CAPRI Immunotherapy: Pioneering Precision Medicine
Immunotherapy is revolutionising medicine, empowering the body’s immune system to combat tumors and autoimmune conditions with exceptional precision.
Cascade-Primed (CAPRI) cell therapy, an advanced form of adoptive cell therapy (ACT), targets malignancies, autoimmune disorders, and persistent infections, offering a low-risk, highly effective approach to complex health challenges. With over three decades of development, CAPRI’s robust scientific foundation and clinical potential mark it as a transformative therapy.
Curious about CAPRI Cell Therapy? Download The Power of Immune Cells by Dr. Rudolf Wank, the therapy’s pioneer. This free booklet explains CAPRI’s science, shares inspiring patient stories, and highlights its potential to transform lives — all in clear, accessible language that is tightly referenced to scientific papers. Perfect for patients, families, and supporters.
What Sets CAPRI Cell Therapy Apart
Unlike most adoptive cell therapies, CAPRI activates monocytes, key antigen-presenting cells, and leverages existing immunological memory to stimulate naïve T killer and helper lymphocytes. This enhances targeted cytotoxicity against cancer cells and pathogens like Helicobacter pylori or Chlamydia spp., which, like HPV in cervical cancer, have been associated with significant burden of disease [1, 2, 3].
In contrast to other adoptive cell therapies, CAPRI requires no tumor biopsies or genetic engineering and uses comparatively low cell doses to keep side effects minimal [4, 11].
The cell preparation process isolates peripheral blood mononuclear cells, stimulates them with anti-CD3 antibodies and IL-2, and primes T cells for highly specific, potent immune responses [4]. CAPRI cell therapy accounts for genetic variations in immune genes, and optimises the desired immune response by reestablishing the immune system's ability to distinguish between self and non-self [5, 6]

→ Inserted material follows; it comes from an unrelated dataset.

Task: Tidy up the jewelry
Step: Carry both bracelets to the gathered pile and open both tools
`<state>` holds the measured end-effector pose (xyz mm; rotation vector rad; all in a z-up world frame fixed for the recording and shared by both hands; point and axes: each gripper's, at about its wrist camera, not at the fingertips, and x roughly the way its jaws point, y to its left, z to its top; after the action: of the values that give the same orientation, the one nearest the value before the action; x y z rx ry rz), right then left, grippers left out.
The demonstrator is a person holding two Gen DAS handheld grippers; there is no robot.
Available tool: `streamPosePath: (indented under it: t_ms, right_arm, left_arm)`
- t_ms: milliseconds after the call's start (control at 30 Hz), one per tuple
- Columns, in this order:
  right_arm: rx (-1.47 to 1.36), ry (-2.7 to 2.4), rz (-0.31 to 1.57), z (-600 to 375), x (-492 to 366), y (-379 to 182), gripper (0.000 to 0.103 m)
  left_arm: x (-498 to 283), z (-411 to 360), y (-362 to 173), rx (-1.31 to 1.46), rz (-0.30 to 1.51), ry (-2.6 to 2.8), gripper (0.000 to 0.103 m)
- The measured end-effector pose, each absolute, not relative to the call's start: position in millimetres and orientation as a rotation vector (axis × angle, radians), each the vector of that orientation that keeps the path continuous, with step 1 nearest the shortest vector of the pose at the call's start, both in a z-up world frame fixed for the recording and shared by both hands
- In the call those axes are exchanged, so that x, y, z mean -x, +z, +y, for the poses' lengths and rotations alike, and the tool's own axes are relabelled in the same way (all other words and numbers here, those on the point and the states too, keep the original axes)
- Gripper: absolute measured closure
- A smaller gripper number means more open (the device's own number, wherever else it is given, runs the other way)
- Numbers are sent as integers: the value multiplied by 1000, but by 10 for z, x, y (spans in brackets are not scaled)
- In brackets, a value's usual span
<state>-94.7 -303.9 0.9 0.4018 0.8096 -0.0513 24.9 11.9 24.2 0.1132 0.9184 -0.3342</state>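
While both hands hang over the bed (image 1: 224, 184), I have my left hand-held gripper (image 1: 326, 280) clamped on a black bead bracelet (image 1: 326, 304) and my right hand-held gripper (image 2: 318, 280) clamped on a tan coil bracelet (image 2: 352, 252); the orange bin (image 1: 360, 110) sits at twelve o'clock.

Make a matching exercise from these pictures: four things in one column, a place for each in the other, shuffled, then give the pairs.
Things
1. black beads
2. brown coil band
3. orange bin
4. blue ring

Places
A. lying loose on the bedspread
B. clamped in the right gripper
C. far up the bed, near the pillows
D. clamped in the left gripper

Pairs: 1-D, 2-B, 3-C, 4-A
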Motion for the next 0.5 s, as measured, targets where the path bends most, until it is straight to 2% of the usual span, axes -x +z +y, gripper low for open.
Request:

Are you a health professional and wish to know more about the immune events that define the science behind CAPRI? Feel free to watch our presentation that shows what happens in vitro, when the CAPRI method activates the patient's immune cells to fight autoimmune diseases, persistent infections and cancer.
A Legacy of Breakthroughs
Developed in the early 1990s by Rudolf Wank’s team at the University of Munich, Germany, CAPRI earned the 2006 Science Award from the German Society of Immunogenetics for its pioneering role in cancer immunotherapy.
Early trials in 1990 demonstrated success in treating recurrent miscarriages, revealing CAPRI’s broader potential [7]. Studies from 2002 to 2005 linked chronic Chlamydia spp. infections to schizophrenia, expanding CAPRI’s applications to neurological disorders [8].

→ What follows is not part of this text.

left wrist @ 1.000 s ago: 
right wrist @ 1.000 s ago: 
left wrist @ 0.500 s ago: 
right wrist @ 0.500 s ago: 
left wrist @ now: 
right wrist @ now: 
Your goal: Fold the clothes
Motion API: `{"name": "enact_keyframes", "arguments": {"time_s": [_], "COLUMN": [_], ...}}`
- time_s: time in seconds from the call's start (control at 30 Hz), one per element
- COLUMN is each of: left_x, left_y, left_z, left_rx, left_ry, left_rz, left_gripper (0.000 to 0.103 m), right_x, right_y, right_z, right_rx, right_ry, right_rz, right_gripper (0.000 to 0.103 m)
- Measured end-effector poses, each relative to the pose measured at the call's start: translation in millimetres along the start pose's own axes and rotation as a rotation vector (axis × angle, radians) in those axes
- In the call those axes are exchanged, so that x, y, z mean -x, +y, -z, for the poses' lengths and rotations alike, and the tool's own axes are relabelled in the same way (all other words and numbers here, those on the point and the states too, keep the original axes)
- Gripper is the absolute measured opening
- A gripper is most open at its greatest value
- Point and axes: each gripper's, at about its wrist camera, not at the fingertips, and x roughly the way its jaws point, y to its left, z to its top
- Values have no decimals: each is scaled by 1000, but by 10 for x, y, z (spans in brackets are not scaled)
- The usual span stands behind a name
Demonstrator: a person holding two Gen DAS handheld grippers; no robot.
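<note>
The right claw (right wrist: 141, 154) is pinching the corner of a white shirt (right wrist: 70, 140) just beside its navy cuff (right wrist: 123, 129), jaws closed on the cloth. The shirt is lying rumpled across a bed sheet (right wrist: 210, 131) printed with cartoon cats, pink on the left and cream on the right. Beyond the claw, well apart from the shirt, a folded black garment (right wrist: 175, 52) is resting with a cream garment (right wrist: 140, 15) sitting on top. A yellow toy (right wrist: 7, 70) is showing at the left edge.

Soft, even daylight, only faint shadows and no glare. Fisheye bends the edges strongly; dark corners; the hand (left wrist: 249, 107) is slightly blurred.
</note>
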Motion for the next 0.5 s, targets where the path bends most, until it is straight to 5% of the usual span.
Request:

Clinical reports from 2012 to 2013 showed markedly prolonged survival in stage IIIB/IV non–small-cell lung cancer (NSCLC) patients, with one surviving over 120 months, and neurological improvements in a coma patient [9, 10]. A 2014 study confirmed CAPRI’s efficacy against breast cancer, resulting in significantly enhancing survival (53.16 ± 1.91 months, when combined with conventional treatments (30.54 ± 0.49 months) [4, 11]. A 2020 observational study in China further validated CAPRI’s benefits in NSCLC, demonstrating greatly improved survival of 48 months with CAPRI versus 31.6 months without [12].
Clinical Applications
CAPRI has shown remarkable efficacy across diverse conditions:
- Cancer: NSCLC patients achieved remission, with no viable tumor cells post-surgery [11].
- Autoimmune Diseases: Reduced inflammation in rheumatoid arthritis and ankylosing spondylitis, likely by clearing bacterial debris [7].

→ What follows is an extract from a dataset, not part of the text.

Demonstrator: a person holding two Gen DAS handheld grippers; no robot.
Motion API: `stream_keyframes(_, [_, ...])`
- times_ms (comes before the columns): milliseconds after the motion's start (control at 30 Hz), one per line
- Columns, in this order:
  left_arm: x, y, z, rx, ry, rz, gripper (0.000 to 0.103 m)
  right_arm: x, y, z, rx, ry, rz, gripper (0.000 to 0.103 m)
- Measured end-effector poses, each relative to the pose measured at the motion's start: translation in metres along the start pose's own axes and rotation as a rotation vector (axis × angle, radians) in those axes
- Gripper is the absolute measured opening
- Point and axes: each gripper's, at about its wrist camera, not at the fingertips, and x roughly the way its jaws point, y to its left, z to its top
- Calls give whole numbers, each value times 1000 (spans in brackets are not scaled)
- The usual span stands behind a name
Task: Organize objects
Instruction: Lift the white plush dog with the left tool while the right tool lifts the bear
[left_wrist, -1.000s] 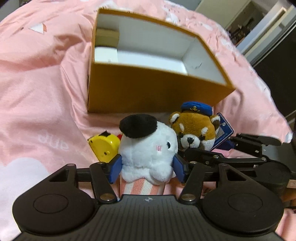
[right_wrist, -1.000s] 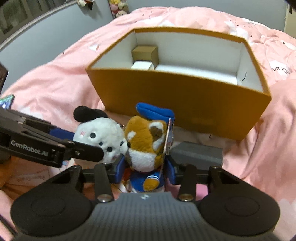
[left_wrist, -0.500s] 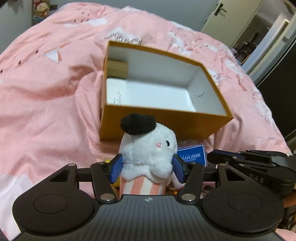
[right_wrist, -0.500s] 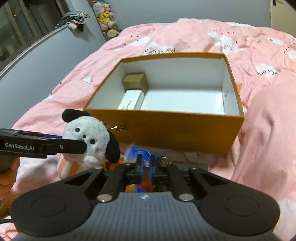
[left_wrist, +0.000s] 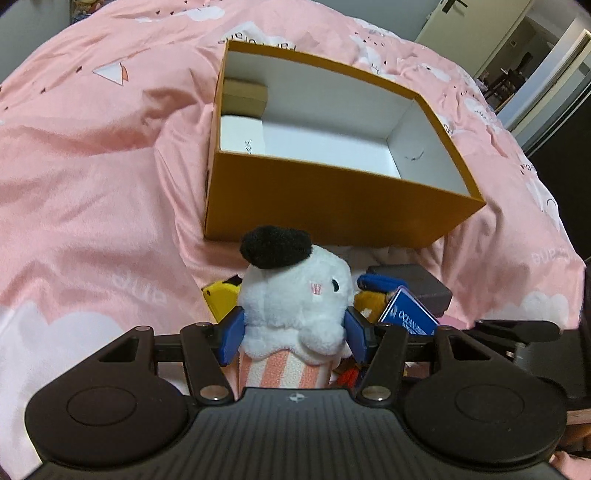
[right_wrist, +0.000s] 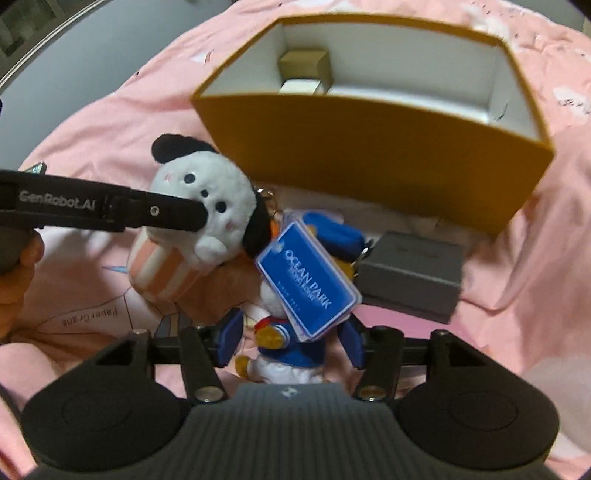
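My left gripper (left_wrist: 293, 338) is shut on a white plush dog (left_wrist: 295, 306) with black ears and a pink striped base, held just in front of the orange box (left_wrist: 332, 199). The dog also shows in the right wrist view (right_wrist: 207, 218). My right gripper (right_wrist: 291, 345) is open around a brown sailor plush (right_wrist: 284, 350) that lies on the bed, with a blue Ocean Park tag (right_wrist: 308, 284) over it. The box (right_wrist: 369, 147) is open and holds a small brown box (right_wrist: 304, 66) and a white box (right_wrist: 299, 86) at its left end.
A grey case (right_wrist: 413, 275) lies right of the plush, against the box front. A yellow tape measure (left_wrist: 218, 297) lies left of the dog. A paper sheet (right_wrist: 85, 321) lies on the pink quilt (left_wrist: 92, 166). A doorway (left_wrist: 517, 55) is at far right.
The right gripper shut empty half a second ago, lost the sailor plush, and now stands open around it lower down. The left gripper rose with the dog, then dropped back a little.
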Motion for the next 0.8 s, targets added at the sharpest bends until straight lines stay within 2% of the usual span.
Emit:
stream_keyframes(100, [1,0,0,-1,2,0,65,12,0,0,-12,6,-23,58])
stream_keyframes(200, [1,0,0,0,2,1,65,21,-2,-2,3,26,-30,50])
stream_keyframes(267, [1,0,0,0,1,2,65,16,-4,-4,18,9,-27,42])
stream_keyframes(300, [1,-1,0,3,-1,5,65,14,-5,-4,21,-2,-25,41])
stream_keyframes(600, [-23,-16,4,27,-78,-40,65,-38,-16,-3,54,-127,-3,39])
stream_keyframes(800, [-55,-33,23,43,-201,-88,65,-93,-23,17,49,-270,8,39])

- Neurological Disorders: Improved symptoms in multiple sclerosis, schizophrenia, and Alzheimer’s, linked to infections like Bartonella [1, 10].
Advancing Global Access
In collaboration with the scientific team in Munich, Consulting4Change is dedicated to making CAPRI accessible in resource-challenged environments, where effective yet affordable treatments are critically needed [1].
Since 2020, efforts to advance CAPRI’s manual production process have focused on scalability, with transitions to a semi-automated, fully GMP-compliant platform while supporting basic research with leading universities to refine CAPRI’s mechanisms, solidifying its role in precision medicine.
Join the CAPRI Revolution
At Consulting4Change, we are committed to advancing CAPRI therapy, offering hope and personalised care to patients worldwide. Contact us to explore CAPRI’s potential, learn about investment and research opportunities, and connect with our team multidisciplinary experts.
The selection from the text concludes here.